Brief ->
I'd like the data below restated word for word, with the pictures left out.

-------- Available data

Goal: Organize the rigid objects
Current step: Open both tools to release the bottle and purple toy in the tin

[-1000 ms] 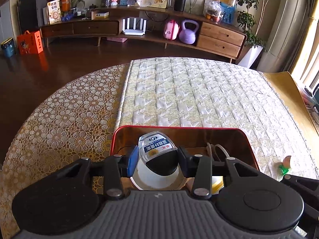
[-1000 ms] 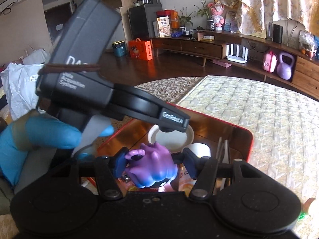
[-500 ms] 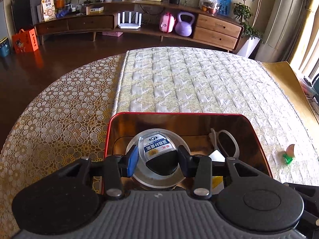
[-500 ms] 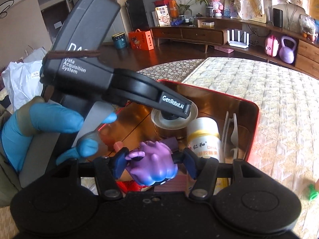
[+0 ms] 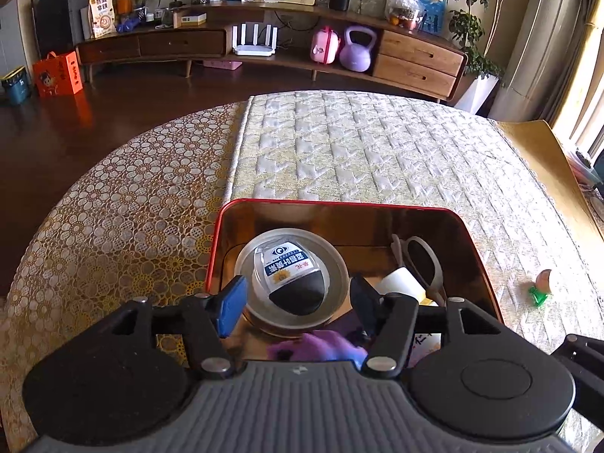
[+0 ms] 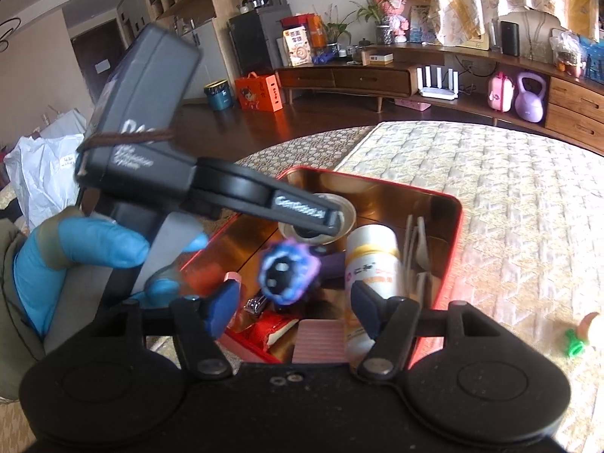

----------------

Answer section ->
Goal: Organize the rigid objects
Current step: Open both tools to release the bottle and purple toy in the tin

[-1000 ms] 
[-1000 ms] 
[-500 ms] 
[-500 ms] 
[+0 ms] 
[+0 ms] 

No further answer is needed.